New Wednesday Quiz Series: New Scoring Rules

A correct answer must include:

1. QUOTE: The full actual quote, "in quotation marks" (a tenth of a point penalty for omitting the quotation marks!)
2. ATTRIBUTION: either the work from which the quote derives, OR, The character who speaks the quote. Either/or will do it. No extra credit for both, but I for one will be pleased.

You must include the whole amount of the quote that is being paraphrased in your answer. Completeness is all. A sentence or two too much? No problem. One word too little? Situation. If you left out part of the quote being paraphrased, it's not a correct answer.

SCORING:
  • 1 full point for the first correct answer. The first correct answer counts, even if the quotation marks are omitted!
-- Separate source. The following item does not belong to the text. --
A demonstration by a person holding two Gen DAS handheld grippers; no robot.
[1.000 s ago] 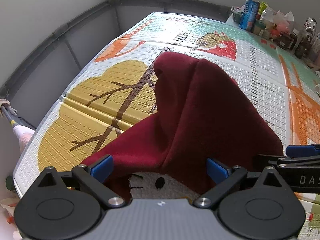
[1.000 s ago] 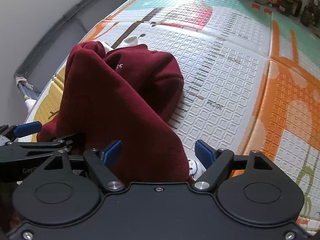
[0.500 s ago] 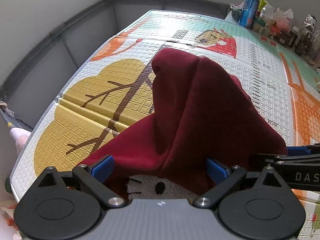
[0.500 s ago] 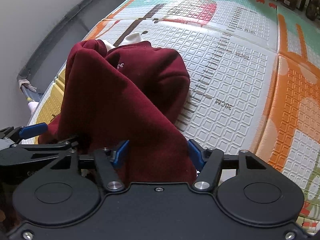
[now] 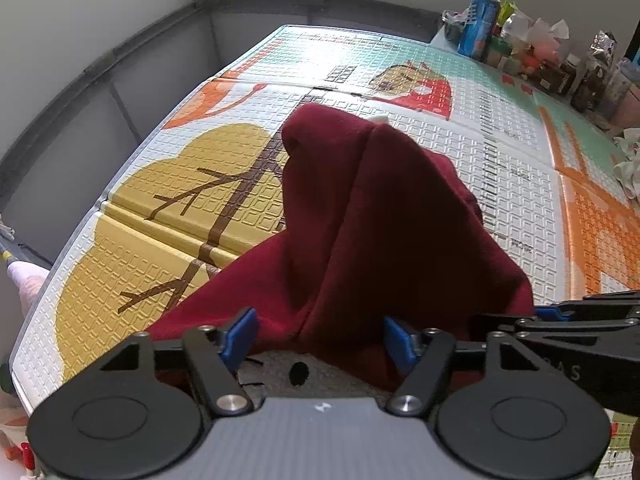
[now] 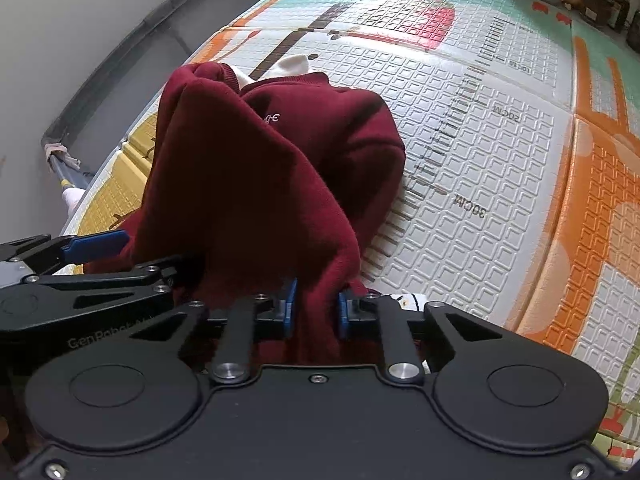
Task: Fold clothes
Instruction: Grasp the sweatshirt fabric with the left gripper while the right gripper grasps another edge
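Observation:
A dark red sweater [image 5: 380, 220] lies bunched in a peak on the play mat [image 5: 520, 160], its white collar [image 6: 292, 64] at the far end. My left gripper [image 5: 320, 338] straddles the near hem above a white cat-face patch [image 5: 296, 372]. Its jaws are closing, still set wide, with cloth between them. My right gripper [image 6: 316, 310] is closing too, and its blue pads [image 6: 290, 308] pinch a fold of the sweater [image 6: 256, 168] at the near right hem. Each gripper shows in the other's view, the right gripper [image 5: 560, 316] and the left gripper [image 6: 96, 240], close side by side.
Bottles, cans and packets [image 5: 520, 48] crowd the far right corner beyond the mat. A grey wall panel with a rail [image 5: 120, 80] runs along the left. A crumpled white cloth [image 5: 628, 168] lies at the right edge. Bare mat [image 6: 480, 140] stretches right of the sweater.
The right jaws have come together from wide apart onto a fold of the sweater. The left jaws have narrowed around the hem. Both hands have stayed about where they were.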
However the penalty will be levied.
  • Half a point (0.5) for all subsequent correct answers.
  • Zero points (0.0) for partially correct answers (answers that get the quote right but omit the work/character - or that name the right work/character, but omit the quote).

Question will be posted 9am each Wednesday.

Answers will not be posted before 5pm of the day in question.

All correct answers count until close of scoring. Scoring remains open until the first correct answer is posted. Translation: if it's past 5pm and I still haven't posted a correct answer, you can still score.

NO CREDIT FOR WRONG ANSWERS. One word wrong = "WRONG ANSWER." Punctuation I may be lenient on, depending how bad it is. However I expect you to get every damn word of the quote right, archaic or not - dead on. Misspellings are likely to be lethal.

The skill lies in spotting and recognizing the quote. Nobody expects you to have Shakespeare memorized verbatim. Don't disgorge some slap-dash approximation from memory! Double-check yourself against the actual quote, and include the actual quote.

Comments

dogimo said…
FOOTNOTE 1: Necessary corollary to the scoring rules. The question is to be up by 9am Pacific. If NOON PACIFIC comes and goes with no question, then the FIRST PERSON to post a complete Shakespeare quote with play or speaker/character attribution on the current top/most current post on the blog wins the day. Not only that, but my buddy Rob will have to paraphrase the quote they chose.

Basically this keeps everyone very honest.
dogimo said…
FOOTNOTE 2: It's possible that with a dude as breadth-y and depth-y as the Bard, it could come to pass that there could be more than one correct answer to Rob's rephrase. If there are two passages that both present a bang-on match to the rephrase, I'm inclined to consider both as correct answers and award full points to both. But it's going to have to be a damn persuasive match for me to award it to the one that wasn't the original one we were thinking of!

Still, what the hell. Sometimes it strikes me that Mr. Shakespeare was given to hitting certain themes pretty frequently, in strikingly similar phrase. So I leave the possibility open for more than one dead-right answer.
dogimo said…
FOOTNOTE 3: Footnotes one and two were added to the rules practically from the get-go, but I decided later to move 'em down to the comments. Less clutter.